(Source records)
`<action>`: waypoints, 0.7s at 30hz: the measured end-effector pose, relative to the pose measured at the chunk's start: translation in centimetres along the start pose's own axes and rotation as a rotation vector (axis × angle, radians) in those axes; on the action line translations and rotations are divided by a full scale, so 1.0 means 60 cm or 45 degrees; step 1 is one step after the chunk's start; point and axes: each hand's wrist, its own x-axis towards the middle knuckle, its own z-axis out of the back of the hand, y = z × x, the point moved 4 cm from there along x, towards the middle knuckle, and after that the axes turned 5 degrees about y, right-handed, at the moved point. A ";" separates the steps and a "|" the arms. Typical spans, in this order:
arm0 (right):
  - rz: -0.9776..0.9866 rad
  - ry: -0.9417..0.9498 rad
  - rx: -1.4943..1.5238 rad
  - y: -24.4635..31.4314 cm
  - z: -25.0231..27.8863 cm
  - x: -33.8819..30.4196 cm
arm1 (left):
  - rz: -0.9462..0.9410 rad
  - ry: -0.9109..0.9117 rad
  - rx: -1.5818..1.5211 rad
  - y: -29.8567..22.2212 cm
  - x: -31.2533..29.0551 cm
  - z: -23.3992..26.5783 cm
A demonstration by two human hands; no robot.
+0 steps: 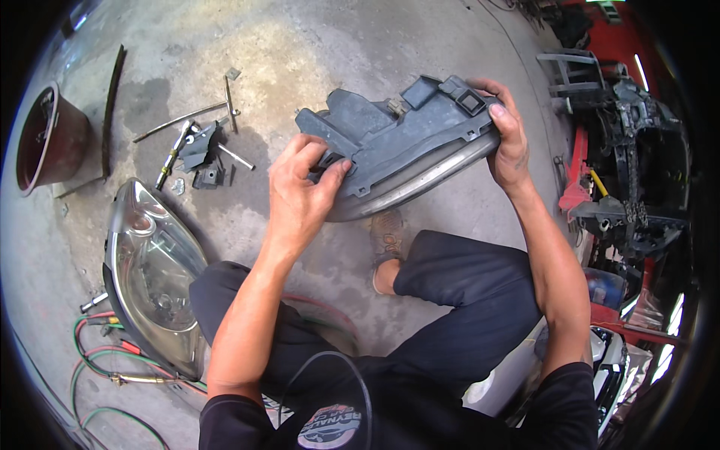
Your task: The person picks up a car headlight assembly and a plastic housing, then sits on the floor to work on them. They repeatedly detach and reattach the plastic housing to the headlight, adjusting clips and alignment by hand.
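Note:
A car headlight [420, 142] is held up in front of me, its dark plastic back toward me and its clear lens rim along the lower edge. My right hand [510, 135] grips its right end, thumb on the back and fingers round the far side. At the left end, my left hand [306, 180] pinches a small dark tab or bracket [330, 160] on the housing; whether that piece is loose or fixed is unclear. A second headlight [157, 262], lens upward, rests on the floor beside my left leg.
Left on the concrete floor lie a ratchet [172, 155], a T-handle wrench [229, 105], dark brackets [201, 148] and red and green hoses [94, 349] with a torch. A bucket [56, 139] stands beyond. Vehicle parts [637, 150] and a red stand [576, 172] line the right.

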 end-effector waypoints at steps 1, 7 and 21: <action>0.004 0.009 0.017 0.001 -0.002 0.000 | -0.005 -0.022 0.002 0.000 -0.002 0.000; -0.012 0.054 0.163 0.004 -0.007 0.010 | -0.054 -0.070 0.032 0.005 0.004 0.000; -0.021 0.004 0.069 0.006 -0.003 0.014 | 0.177 -0.061 -0.172 0.017 0.004 -0.012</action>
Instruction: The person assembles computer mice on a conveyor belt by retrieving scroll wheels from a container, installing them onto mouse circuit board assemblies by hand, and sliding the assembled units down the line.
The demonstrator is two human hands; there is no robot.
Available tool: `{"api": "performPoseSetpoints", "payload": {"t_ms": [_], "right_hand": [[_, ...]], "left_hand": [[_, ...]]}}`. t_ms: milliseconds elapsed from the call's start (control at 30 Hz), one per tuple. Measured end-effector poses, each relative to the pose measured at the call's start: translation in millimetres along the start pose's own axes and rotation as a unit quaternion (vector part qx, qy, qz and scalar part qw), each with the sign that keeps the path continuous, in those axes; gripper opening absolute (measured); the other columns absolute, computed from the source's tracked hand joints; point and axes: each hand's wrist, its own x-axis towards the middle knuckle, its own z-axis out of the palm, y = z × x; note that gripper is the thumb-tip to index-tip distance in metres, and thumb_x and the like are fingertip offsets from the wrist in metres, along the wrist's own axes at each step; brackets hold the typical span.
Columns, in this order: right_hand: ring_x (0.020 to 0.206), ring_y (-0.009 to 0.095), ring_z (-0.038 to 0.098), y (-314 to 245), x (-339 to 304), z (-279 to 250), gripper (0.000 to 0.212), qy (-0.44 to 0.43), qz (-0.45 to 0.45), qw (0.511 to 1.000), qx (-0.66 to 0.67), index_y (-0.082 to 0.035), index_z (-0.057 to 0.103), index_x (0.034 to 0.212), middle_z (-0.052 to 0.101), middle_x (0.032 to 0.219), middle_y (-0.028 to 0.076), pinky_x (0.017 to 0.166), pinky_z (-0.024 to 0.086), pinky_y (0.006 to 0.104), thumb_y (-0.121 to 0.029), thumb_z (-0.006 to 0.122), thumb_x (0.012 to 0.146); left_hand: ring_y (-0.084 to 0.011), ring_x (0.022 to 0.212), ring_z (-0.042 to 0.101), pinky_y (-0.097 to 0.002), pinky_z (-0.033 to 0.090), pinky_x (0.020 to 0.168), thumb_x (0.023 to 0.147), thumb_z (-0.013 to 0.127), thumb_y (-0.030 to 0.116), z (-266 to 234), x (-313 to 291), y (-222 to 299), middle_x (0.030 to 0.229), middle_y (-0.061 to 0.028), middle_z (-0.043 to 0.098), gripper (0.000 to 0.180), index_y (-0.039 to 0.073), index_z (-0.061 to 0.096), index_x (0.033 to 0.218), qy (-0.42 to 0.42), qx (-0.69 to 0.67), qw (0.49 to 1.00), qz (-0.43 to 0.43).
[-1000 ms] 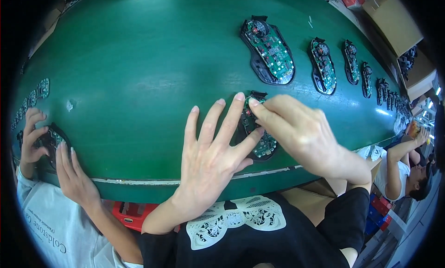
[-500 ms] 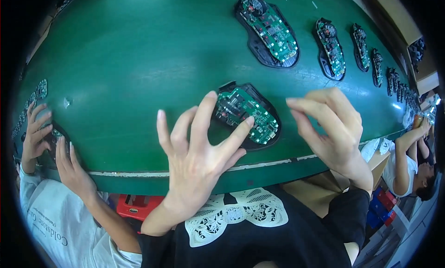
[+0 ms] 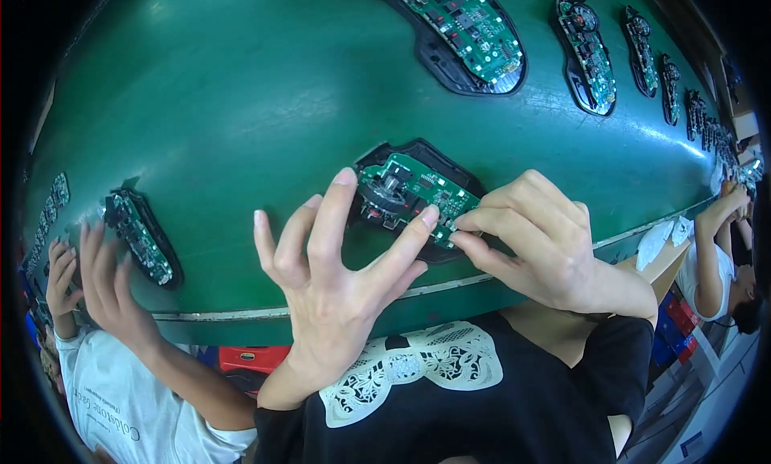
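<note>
On the bench lies an opened computer mouse: a black base shell (image 3: 430, 152) carrying a green circuit board (image 3: 434, 193) and a dark scroll wheel (image 3: 381, 196). My left hand (image 3: 329, 267) is spread over its near side. Its index fingertip touches the wheel end and its thumb presses on the board; the other fingers stick out, holding nothing. At the board's right end, my right hand (image 3: 542, 243) has thumb and index finger pinched at the edge. Whatever lies between those fingertips is too small and hidden to name.
A larger-looking mouse base with board (image 3: 470, 30) lies beyond mine; a row of similar ones (image 3: 590, 59) runs off right. At left, a neighbour's hands (image 3: 108, 291) are near another mouse base (image 3: 144, 238). The green bench's front edge (image 3: 233, 313) passes under my wrists.
My right hand has moved left and down onto the board's end, fingers closing to a pinch. My left hand keeps its hold point. The neighbour's hands have come off their mouse base.
</note>
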Motion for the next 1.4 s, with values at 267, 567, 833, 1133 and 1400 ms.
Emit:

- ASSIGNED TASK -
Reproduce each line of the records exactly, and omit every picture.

- RESPONSE BOX -
`<action>`: waypoints, 0.7s at 30hz: the measured end-effector pose, relative to the pose measured at the chunk's start: translation in centimetres along the start pose's own axes and rotation as a rotation vector (axis × angle, radians) in those axes; on the action line translations and rotations are divided by a full scale, so 1.0 means 60 cm or 45 degrees; step 1 is one step after the chunk's start; point and axes: each hand's wrist, its own x-axis towards the middle knuckle, its own z-axis out of the back of the hand, y = z × x, the point moved 4 cm from there along x, towards the middle knuckle, and after that the axes turned 5 degrees about y, right-handed, at the moved point. A ";" separates the steps and a "|" the arms. Typical spans, in this order:
arm0 (right):
  - rz: -0.9776..0.9866 rad
  - ry: -0.9417..0.9498 rad
  - rx: -1.4943..1.5238 rad
  - y: -24.4635..31.4314 cm
  - z: -25.0231..27.8863 cm
  - x: -33.8819..30.4196 cm
arm1 (left):
  - rz: -0.9462..0.9410 rad
  - ry: -0.9109..0.9117 rad
  - rx: -1.5818..1.5211 rad
  - y: -29.8567..22.2212 cm
  - x: -31.2533..29.0551 cm
  - z: -23.3992..26.5783 cm
A demonstration by two human hands; no robot.
+0 steps: 
Your task: The person picks up a car headlight assembly and a plastic housing, then sits on the floor to work on them. They repeatedly detach and reattach the plastic housing to the headlight, adjusting clips and alignment by hand.
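Note:
A car headlight [420, 142] is held up in front of me, its dark plastic back toward me and its clear lens rim along the lower edge. My right hand [510, 135] grips its right end, thumb on the back and fingers round the far side. At the left end, my left hand [306, 180] pinches a small dark tab or bracket [330, 160] on the housing; whether that piece is loose or fixed is unclear. A second headlight [157, 262], lens upward, rests on the floor beside my left leg.
Left on the concrete floor lie a ratchet [172, 155], a T-handle wrench [229, 105], dark brackets [201, 148] and red and green hoses [94, 349] with a torch. A bucket [56, 139] stands beyond. Vehicle parts [637, 150] and a red stand [576, 172] line the right.
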
 end-effector waypoints at steps 1, 7 and 21: <action>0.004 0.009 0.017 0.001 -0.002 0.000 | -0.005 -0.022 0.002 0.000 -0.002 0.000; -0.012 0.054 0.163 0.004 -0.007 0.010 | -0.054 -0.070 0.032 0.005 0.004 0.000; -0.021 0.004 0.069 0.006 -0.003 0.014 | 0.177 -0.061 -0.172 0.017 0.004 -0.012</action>
Instruction: The person assembles computer mice on a conveyor belt by retrieving scroll wheels from a container, installing them onto mouse circuit board assemblies by hand, and sliding the assembled units down the line.
The demonstrator is two human hands; there is no robot.
Available tool: `{"api": "performPoseSetpoints", "payload": {"t_ms": [_], "right_hand": [[_, ...]], "left_hand": [[_, ...]]}}`. t_ms: milliseconds elapsed from the call's start (control at 30 Hz), one per tuple. Measured end-effector poses, each relative to the pose measured at the call's start: translation in millimetres along the start pose's own axes and rotation as a unit quaternion (vector part qx, qy, qz and scalar part qw), each with the sign that keeps the path continuous, in those axes; gripper opening absolute (measured); the other columns absolute, computed from the source's tracked hand joints; point and axes: each hand's wrist, its own x-axis towards the middle knuckle, its own z-axis out of the palm, y = z × x; note that gripper is the thumb-tip to index-tip distance in metres, and thumb_x and the like are fingertip offsets from the wrist in metres, along the wrist's own axes at each step; brackets hold the typical span.
Columns, in this order: right_hand: ring_x (0.020 to 0.206), ring_y (-0.009 to 0.095), ring_z (-0.038 to 0.098), y (-314 to 245), x (-339 to 304), z (-279 to 250), gripper (0.000 to 0.212), qy (-0.44 to 0.43), qz (-0.45 to 0.45), qw (0.511 to 1.000), qx (-0.66 to 0.67), index_y (-0.082 to 0.035), index_z (-0.057 to 0.103), index_x (0.034 to 0.212), middle_z (-0.052 to 0.101), middle_x (0.032 to 0.219), middle_y (-0.028 to 0.076), pinky_x (0.017 to 0.166), pinky_z (-0.024 to 0.086), pinky_y (0.006 to 0.104), thumb_y (-0.121 to 0.029), thumb_z (-0.006 to 0.122), thumb_x (0.012 to 0.146); left_hand: ring_y (-0.084 to 0.011), ring_x (0.022 to 0.212), ring_z (-0.042 to 0.101), pinky_y (-0.097 to 0.002), pinky_z (-0.033 to 0.090), pinky_x (0.020 to 0.168), thumb_x (0.023 to 0.147), thumb_z (-0.013 to 0.127), thumb_y (-0.030 to 0.116), z (-266 to 234), x (-313 to 291), y (-222 to 299), middle_x (0.030 to 0.229), middle_y (-0.061 to 0.028), middle_z (-0.043 to 0.098), gripper (0.000 to 0.180), index_y (-0.039 to 0.073), index_z (-0.061 to 0.096), index_x (0.033 to 0.218), qy (-0.42 to 0.42), qx (-0.69 to 0.67), qw (0.49 to 1.00), qz (-0.43 to 0.43).
[-1000 ms] 
[-500 ms] 
[+0 ms] 
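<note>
On the bench lies an opened computer mouse: a black base shell (image 3: 430, 152) carrying a green circuit board (image 3: 434, 193) and a dark scroll wheel (image 3: 381, 196). My left hand (image 3: 329, 267) is spread over its near side. Its index fingertip touches the wheel end and its thumb presses on the board; the other fingers stick out, holding nothing. At the board's right end, my right hand (image 3: 542, 243) has thumb and index finger pinched at the edge. Whatever lies between those fingertips is too small and hidden to name.
A larger-looking mouse base with board (image 3: 470, 30) lies beyond mine; a row of similar ones (image 3: 590, 59) runs off right. At left, a neighbour's hands (image 3: 108, 291) are near another mouse base (image 3: 144, 238). The green bench's front edge (image 3: 233, 313) passes under my wrists.
My right hand has moved left and down onto the board's end, fingers closing to a pinch. My left hand keeps its hold point. The neighbour's hands have come off their mouse base.
</note>
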Motion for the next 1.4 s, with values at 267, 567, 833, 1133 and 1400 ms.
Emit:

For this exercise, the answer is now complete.